* EXERCISE PROMPT
Would you transcribe exactly the lines below, starting at the one that contains "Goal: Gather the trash" and ending with the last line, both included? Leave out all other lines.

* SOURCE DATA
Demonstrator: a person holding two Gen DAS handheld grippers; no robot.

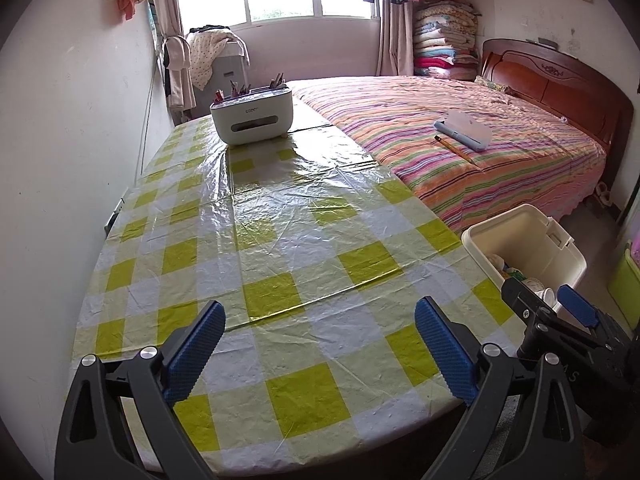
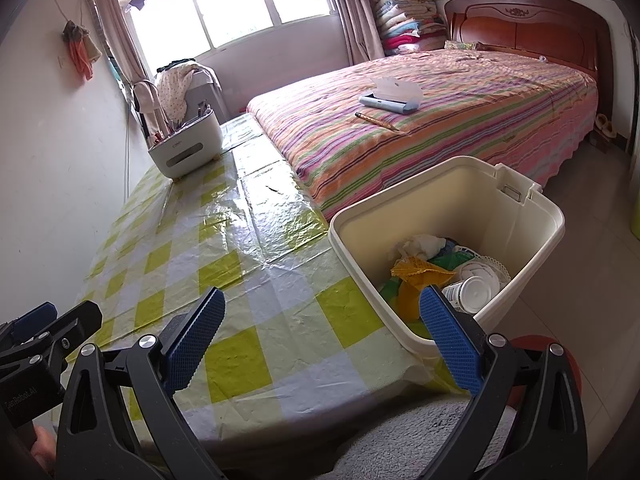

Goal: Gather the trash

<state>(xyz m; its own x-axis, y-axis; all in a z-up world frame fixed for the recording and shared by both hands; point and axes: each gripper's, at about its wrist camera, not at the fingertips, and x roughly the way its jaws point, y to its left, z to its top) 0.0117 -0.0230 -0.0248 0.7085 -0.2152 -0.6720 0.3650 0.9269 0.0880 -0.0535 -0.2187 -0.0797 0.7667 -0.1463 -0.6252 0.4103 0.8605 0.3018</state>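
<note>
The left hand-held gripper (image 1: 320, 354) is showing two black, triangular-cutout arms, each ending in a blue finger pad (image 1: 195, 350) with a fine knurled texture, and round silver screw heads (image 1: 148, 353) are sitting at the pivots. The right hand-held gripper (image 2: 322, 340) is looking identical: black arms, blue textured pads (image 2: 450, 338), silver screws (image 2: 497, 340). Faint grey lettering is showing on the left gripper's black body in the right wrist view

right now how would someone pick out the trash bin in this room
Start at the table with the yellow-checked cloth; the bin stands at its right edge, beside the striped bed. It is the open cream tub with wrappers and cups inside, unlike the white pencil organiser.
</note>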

* THE COMPLETED TASK
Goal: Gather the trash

<state>(xyz m; its own x-axis, y-axis; all in a z-up world frame fixed for the recording and shared by both hands; point and axes: each gripper's, at about its wrist camera, not at the fingertips, and x roughly the way its jaws point, y to its left, z to its top) 0.0117 -0.0230 -0.0248 0.7085 -0.2152 -0.6720 0.3650 0.9269 0.0880 -0.0535 -0.2187 -0.0797 0.7667 -0.1463 -0.6252 0.4103 0.8605 0.3018</state>
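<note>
The left hand-held gripper (image 1: 320, 354) is showing two black, triangular-cutout arms, each ending in a blue finger pad (image 1: 195, 350) with a fine knurled texture, and round silver screw heads (image 1: 148, 353) are sitting at the pivots. The right hand-held gripper (image 2: 322, 340) is looking identical: black arms, blue textured pads (image 2: 450, 338), silver screws (image 2: 497, 340). Faint grey lettering is showing on the left gripper's black body in the right wrist view

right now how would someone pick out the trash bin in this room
Start at the table with the yellow-checked cloth; the bin stands at its right edge, beside the striped bed. It is the open cream tub with wrappers and cups inside, unlike the white pencil organiser.
</note>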

The exercise calls for nothing more than this answer.